|Classification and external resources|
|Incidence of psychoses among Swedish first-time mothers|
Postpartum psychosis (or puerperal psychosis) is a term that covers a group of mental illnesses with the sudden onset of psychotic symptoms following childbirth.
A typical example is for a woman to become irritable, have extreme mood swings and hallucinations, and possibly need psychiatric hospitalization. Often, out of fear of stigma or misunderstanding, women hide their condition.

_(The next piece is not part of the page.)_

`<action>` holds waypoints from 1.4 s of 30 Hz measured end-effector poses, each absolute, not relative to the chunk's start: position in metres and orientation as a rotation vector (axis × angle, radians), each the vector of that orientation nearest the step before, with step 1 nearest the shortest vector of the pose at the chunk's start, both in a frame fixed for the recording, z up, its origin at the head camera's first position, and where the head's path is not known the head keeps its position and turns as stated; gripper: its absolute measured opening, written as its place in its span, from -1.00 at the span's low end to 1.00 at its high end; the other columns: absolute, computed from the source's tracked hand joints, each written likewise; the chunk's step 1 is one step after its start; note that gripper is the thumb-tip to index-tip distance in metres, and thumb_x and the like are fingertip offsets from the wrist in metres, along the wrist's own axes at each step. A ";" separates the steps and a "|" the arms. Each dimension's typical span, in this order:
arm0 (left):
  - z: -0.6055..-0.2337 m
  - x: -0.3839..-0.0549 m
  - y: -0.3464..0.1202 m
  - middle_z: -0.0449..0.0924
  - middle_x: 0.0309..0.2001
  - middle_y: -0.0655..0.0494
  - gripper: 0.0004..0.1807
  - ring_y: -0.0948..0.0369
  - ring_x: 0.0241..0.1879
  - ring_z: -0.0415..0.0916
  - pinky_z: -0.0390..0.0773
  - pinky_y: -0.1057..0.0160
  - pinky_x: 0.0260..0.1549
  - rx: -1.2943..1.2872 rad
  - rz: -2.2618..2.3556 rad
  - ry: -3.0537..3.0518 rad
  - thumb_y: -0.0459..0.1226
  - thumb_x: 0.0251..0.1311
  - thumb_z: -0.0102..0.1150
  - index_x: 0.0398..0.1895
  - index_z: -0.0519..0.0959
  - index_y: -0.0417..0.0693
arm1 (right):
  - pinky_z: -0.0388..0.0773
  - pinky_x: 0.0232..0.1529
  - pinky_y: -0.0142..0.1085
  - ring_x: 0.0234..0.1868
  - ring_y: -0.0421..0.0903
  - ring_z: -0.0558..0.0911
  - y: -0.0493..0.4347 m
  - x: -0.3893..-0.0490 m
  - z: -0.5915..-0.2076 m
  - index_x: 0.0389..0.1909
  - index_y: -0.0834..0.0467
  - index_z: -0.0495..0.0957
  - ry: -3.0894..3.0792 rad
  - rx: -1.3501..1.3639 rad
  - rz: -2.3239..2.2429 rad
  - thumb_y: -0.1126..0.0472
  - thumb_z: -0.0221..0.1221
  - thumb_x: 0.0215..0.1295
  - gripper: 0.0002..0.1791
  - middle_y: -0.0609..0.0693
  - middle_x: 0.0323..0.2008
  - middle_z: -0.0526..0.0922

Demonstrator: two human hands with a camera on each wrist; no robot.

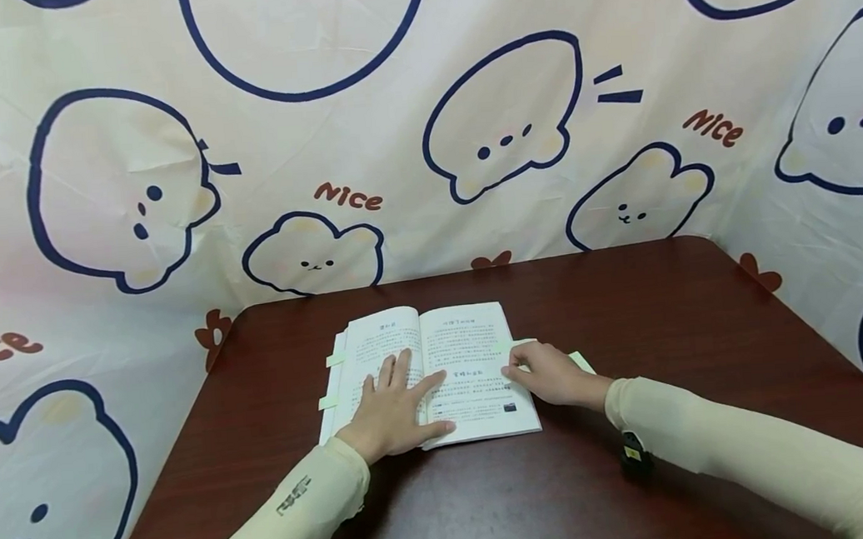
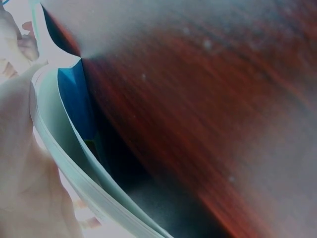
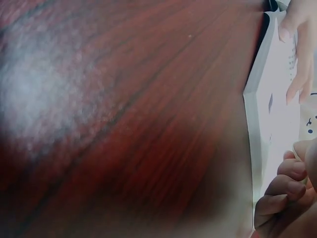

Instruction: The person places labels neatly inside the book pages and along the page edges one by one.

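Observation:
An open book (image 1: 469, 334) with printed pages lies on the table, its pages bulging up from the spine. My left hand (image 1: 389, 418) rests across the lower middle of it, fingers spread over both pages. At the book's right edge is my right hand (image 1: 552, 375), its fingers curled in. In the right wrist view its thumb and index finger (image 3: 297, 168) pinch together by the page edge; a hint of pale green shows there, mostly hidden. A pale green sticky tab (image 1: 508, 347) lies just above those fingertips in the head view.
Two pale green tabs (image 1: 335, 360) stick out from the book's left edge. Behind my right wrist a light green piece (image 1: 582, 362) shows, partly hidden. The dark brown table (image 1: 629, 306) meets a patterned cloth (image 1: 400, 247) at its back and sides.

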State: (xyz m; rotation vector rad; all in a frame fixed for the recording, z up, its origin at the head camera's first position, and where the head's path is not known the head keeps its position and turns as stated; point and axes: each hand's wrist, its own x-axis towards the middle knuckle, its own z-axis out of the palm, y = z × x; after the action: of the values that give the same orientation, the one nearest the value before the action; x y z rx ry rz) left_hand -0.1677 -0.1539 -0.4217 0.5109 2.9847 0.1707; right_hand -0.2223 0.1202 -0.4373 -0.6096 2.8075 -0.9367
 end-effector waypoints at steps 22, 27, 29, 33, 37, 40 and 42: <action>-0.420 -0.168 -0.152 -0.07 0.61 -0.23 -0.13 -0.26 0.57 -0.06 0.11 -0.44 0.37 0.507 0.144 2.985 0.44 0.13 0.10 0.51 0.28 0.45 | 0.23 -0.54 -0.35 -0.54 -0.19 0.37 0.108 -0.224 -0.446 -0.55 0.00 0.50 2.837 -0.563 -0.844 0.05 0.27 0.37 -0.70 -0.12 -0.53 0.49; -0.420 -0.167 -0.152 -0.06 0.61 -0.24 -0.13 -0.26 0.57 -0.06 0.13 -0.44 0.37 0.515 0.150 2.988 0.44 0.13 0.10 0.50 0.29 0.44 | 0.28 -0.51 -0.35 -0.50 -0.19 0.42 0.107 -0.223 -0.445 -0.54 0.00 0.50 2.845 -0.533 -0.792 0.03 0.30 0.34 -0.70 -0.12 -0.50 0.52; -0.420 -0.167 -0.152 -0.06 0.61 -0.24 -0.13 -0.26 0.57 -0.06 0.13 -0.44 0.37 0.517 0.152 2.989 0.44 0.12 0.11 0.50 0.29 0.44 | 0.30 -0.50 -0.34 -0.48 -0.18 0.44 0.106 -0.223 -0.444 -0.54 0.01 0.50 2.848 -0.522 -0.772 0.02 0.32 0.33 -0.70 -0.12 -0.48 0.53; -0.420 -0.167 -0.152 -0.06 0.61 -0.23 -0.13 -0.26 0.57 -0.06 0.13 -0.44 0.37 0.516 0.154 2.991 0.44 0.12 0.11 0.50 0.29 0.44 | 0.30 -0.49 -0.32 -0.47 -0.17 0.45 0.104 -0.222 -0.441 -0.54 0.02 0.49 2.862 -0.517 -0.722 0.00 0.33 0.32 -0.69 -0.12 -0.49 0.54; -0.421 -0.167 -0.152 -0.07 0.61 -0.24 -0.13 -0.27 0.57 -0.06 0.12 -0.45 0.37 0.517 0.152 2.991 0.44 0.13 0.10 0.50 0.29 0.44 | 0.27 -0.52 -0.29 -0.52 -0.17 0.44 0.103 -0.222 -0.437 -0.57 0.02 0.46 2.900 -0.503 -0.627 -0.06 0.34 0.28 -0.63 -0.12 -0.56 0.52; -0.421 -0.167 -0.152 -0.07 0.61 -0.24 -0.13 -0.27 0.57 -0.07 0.12 -0.45 0.36 0.514 0.151 2.988 0.44 0.13 0.10 0.50 0.29 0.44 | 0.24 -0.52 -0.26 -0.55 -0.16 0.44 0.104 -0.224 -0.434 -0.61 0.04 0.44 2.910 -0.464 -0.576 -0.12 0.36 0.24 -0.56 -0.11 -0.62 0.52; -0.421 -0.167 -0.153 -0.08 0.61 -0.24 -0.13 -0.27 0.57 -0.07 0.12 -0.46 0.36 0.513 0.148 2.986 0.44 0.14 0.10 0.51 0.29 0.44 | 0.24 -0.50 -0.25 -0.56 -0.15 0.45 0.104 -0.225 -0.433 -0.62 0.04 0.45 2.898 -0.432 -0.560 -0.16 0.37 0.21 -0.54 -0.11 -0.64 0.53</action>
State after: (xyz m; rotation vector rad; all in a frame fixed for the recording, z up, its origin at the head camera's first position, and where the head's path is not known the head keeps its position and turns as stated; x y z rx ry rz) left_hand -0.1674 -0.1525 -0.4207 0.5130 2.9863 0.1478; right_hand -0.2255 0.1045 -0.4331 -0.4319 2.8982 -0.5597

In this group there are at least a dozen organic psychoses, which are described under another heading “organic pre- and postpartum psychoses“. The relatively common non-organic form, still prevalent in Europe, North America and throughout the world, is sometimes called puerperal bipolar disorder, because of its close link with manic depressive (bipolar) disorder; but some of these mothers have atypical symptoms (see below), which come under the heading of acute polymorphic (cycloid) psychosis (schizophreniform in the US). Puerperal mania was first clearly described by the German obstetrician Osiander in 1797, and a literature of over 2,000 works has accumulated since then. These psychoses are endogenous, heritable illnesses with acute onset, benign episodic course and response to mood-normalizing and mood-stabilizing treatments. The inclusion of severe postpartum depression under postpartum psychosis is controversial: many clinicians would allow this only if depression was accompanied by psychotic features (see below).
The onset is abrupt, and symptoms rapidly reach a climax of severity. Manic and acute polymorphic forms almost always start within the first 14 days, but depressive psychosis may develop somewhat later.